There are many discussions on when Generation Y ends and when Z begins, but it's around the years 1996-2000. Being born in 1999, and being Worcester Baptist Church's Youth Worker, I am a Generation Z Youth Worker.
I've drafted and redrafted this blog post many times in an effort to make it tidy, but still my thoughts seem scattered. In essence, this blog post is about the high and lows of being an 18 year old, Generation Z Youth Worker.
When it comes to social media, being a Gen Z Youth Worker can be a massive pro. Generally, it gives me an added insight to this generation that perhaps a 30+ year old youth worker wouldn't have. I understand how Snapchat, Instagram, Twitter and Facebook works, all without it being explained to me by a Young Person. I understand why young people want to keep their 'streak'* with a person, even if they find it tiring or annoying. I understand repeatedly checking how many likes the last post got compared to a friend's. I understand the positives and negatives of modern day social media, not because I've read up on the research, but because I've grown up with it.
I find being a Gen Z youth worker really interesting when it comes to research. The research about Generation Z - the young people I'm leading- is also about me. For example, Youth For Christ did research in 2016 and found that 94% of Gen Z use social media on a daily basis, yet 67% of those surveyed recognised it as being their biggest negative influence. I find it so interesting that this research both informs my youth practice, as well as telling other older youth workers about me.
I think being Generation Z impacts what I teach and how I teach it. For example, Youth For Christ's research found that Generation Z's biggest concern was school and exams, the second was what other's thought of them, and the third was their appearance. As Generation Z, I'd agree with this. As a youth worker, this research would inform what I teach.
Similarly, Youthscape did research called 'Losing Heart', and in it they discussed what young people want to talk about VS what the Church is talking about.
The top things Churches were talking to their young people about was the basic beliefs of the Christian faith, prayer, personal reading of scripture, and serving the community.
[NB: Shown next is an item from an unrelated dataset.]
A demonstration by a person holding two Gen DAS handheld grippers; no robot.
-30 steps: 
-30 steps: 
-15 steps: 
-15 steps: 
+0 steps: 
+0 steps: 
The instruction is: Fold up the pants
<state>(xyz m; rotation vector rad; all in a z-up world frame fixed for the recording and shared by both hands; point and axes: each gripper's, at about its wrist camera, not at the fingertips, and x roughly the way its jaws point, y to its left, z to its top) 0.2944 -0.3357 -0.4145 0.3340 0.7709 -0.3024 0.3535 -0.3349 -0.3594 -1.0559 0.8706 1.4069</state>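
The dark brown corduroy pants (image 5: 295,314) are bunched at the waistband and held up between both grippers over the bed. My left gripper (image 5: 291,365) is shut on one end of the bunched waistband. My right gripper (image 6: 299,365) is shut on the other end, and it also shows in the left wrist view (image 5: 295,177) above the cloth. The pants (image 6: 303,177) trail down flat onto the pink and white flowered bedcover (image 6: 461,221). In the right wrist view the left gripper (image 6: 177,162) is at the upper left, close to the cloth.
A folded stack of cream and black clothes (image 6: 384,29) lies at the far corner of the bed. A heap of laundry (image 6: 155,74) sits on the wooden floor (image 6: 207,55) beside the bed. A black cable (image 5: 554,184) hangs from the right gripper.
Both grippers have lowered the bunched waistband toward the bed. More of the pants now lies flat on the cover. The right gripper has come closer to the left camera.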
The bottom things were pornography/sex/relationships, same-sex attraction, drugs and mental heath.
The top things young people wanted to talk about were mental heath, how to share faith with friends, pornography/sex/relationships and same-sex attraction
Just to note: all these topics are things I do and will teach, but it's a matter of priority.
Again, as a Generation Z, I agree with this. As a Youth Worker, this research informs what I teach.
But I think the biggest challenge of being an 18 year old youth worker is the feeling of being too young and therefore not enough. There are so many incredible female youth leaders that I'm inspired and encouraged by, but I can't help but see them do youth work and think they're far more capable than I am. I know that I'm just starting out so can't expect to have a handle on everything, especially as some of these youth leaders have been doing youth worker longer than I've been alive. But they all just seem 'together'.
I was so reassuring when I heard a podcast by one of my biggest inspirations, saying that she struggles with body confidence, and another of my inspirations said she struggles with feeling not good enough to lead a new generation. It's not reassuring because I want these incredible women to feel like this, of course not, but if makes me feel a whole lot less alone.
Thank you for reading! Please let me know your thoughts by commenting below or tweeting me @rebeccasaz
* a streak is a Snapchat feature. When a person sends a photo to another person daily, an emoji of a fire appears by their name, along with the number of days photos have been sent. For example, if I sent you a photo on Snapchat every day for 30 days, on your screen would be, "Becca *fire emoji* 30"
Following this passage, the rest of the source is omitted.